I am running NGINX on debian 9 and was attempting to get SSL working on Roundcube with: https://www.howtoforge.com/community/threads/enable-ssl-on-roundcube.77627/ When I go to https://mydomain.com:8081/squirrelmail/ I get Your connection is not secure The owner of mydomain.com has configured their website improperly. To protect your information from being stolen, Firefox has not connected to this website. Not sure what went wrong. Is there a newer information on this?
neither do we, check the configured files for your ssl, check the path / follow symlinks and check the ssl is indeed valid for that domain. if not, change it. all I can guess now.
Thanks for the reply. I an not following you. Are you saying that nobody has been able to encrypt roundcube or ??? I can say that Let's Encrypt works fine on the webserver and any file configuration was performed during the installation. Do I just need a directive or??
no not what I meant, just there nothing we can do. You basically said: it doesn't work. And asked: why? no way to help you except hinting to check the configured vhost on your side wether the desired requests actually goes into the block you defined on nginx. maybe increase debugging level and you can see on the logs which is used / causing the response you see.
Like anything if you can ask the right question you can probably come up with the answer. https://www.howtoforge.com/community/threads/enable-ssl-on-roundcube.77627/ I am trying to use Let's Encrypt if I can but this appears to be a little different. Is this the best way to go about it?
If you want to have SSL on the apps vhost, then you'll have to modify the apps vhost config and enable SSL there. The alternative would be to add a website like webmail.yourdomain.tld in ISPConfig, enable SSL in that website and then install RoundCube into that site instead of using the global installation. This has pros and cons, on the plus side, you have that you'll get the latest Roundcube version when you install it manually and you get rid of the port 8081 in the URL and SSL can be enabled with a simple checkbox, on the negative side you have that you must install Roundcube updates manually.

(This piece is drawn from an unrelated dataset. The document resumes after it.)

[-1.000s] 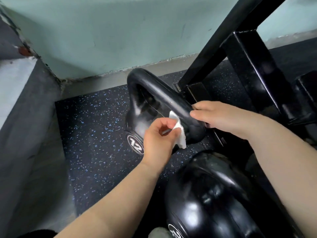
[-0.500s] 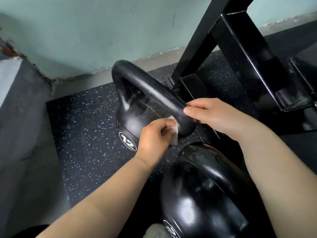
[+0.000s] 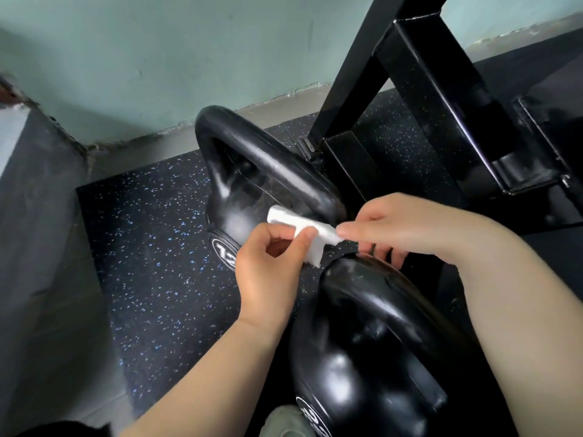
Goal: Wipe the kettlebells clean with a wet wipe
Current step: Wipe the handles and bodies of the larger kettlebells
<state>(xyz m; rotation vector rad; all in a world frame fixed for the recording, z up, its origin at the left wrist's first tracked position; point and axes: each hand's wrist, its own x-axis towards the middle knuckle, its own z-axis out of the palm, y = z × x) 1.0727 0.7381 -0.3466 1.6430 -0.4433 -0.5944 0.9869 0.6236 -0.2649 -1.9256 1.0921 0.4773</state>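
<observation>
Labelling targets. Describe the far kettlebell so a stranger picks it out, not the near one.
Start at the black steel frame by the pale green wall. Left of its foot, on the speckled mat, stands the far kettlebell. Unlike the near kettlebell, it shows a round "12" badge beside the left hand.

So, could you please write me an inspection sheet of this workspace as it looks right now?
Surface: black rubber floor mat with pale flecks, laid beside a grey strip of floor.
Job's things: two black kettlebells on the mat; the far kettlebell shows a 12 badge, the near kettlebell sits closest to the camera. A folded white wet wipe is held between them.
Clutter: nothing seen.
Grippers: left hand pinches the wipe with thumb and fingers; right hand pinches its other end.
Cables: nothing seen.
Surroundings: pale green wall behind, black metal rack frame to the right.
</observation>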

Thanks for the reply. I must be doing something wrong. It does not appear that it is working with Let's encrypt. I keep getting a security exception when I attempt to access the page. mydomain.com:8081 uses an invalid security certificate. The certificate is not trusted because it is self-signed. The certificate is not valid for the name mydomain.com. Error code: SEC_ERROR_UNKNOWN_ISSUER Is this normal and/or will this work with Let's Encrypt? Code: cat apps.vhost server { listen 8081; listen [::]:8081 ipv6only=on; ssl on; ssl_protocols TLSv1 TLSv1.1 TLSv1.2; ssl_certificate /usr/local/ispconfig/interface/ssl/ispserver.crt; ssl_certificate_key /usr/local/ispconfig/interface/ssl/ispserver.key; # redirect to https if accessed with http #error_page 497 https://$host:{vhost_port}$request_uri; server_name _; root /var/www/apps; client_max_body_size 100M; location / { index index.php index.html; } Thanks for your help
The self signed certificate is not made with Let's Encrypt. The vhost file looks like it is indeed using the self signed cert. Decide which yuo want to use. @till adviced one way to use LE. There is a thread by @ahrasis on how to use LE for ISPConfig panel and other services.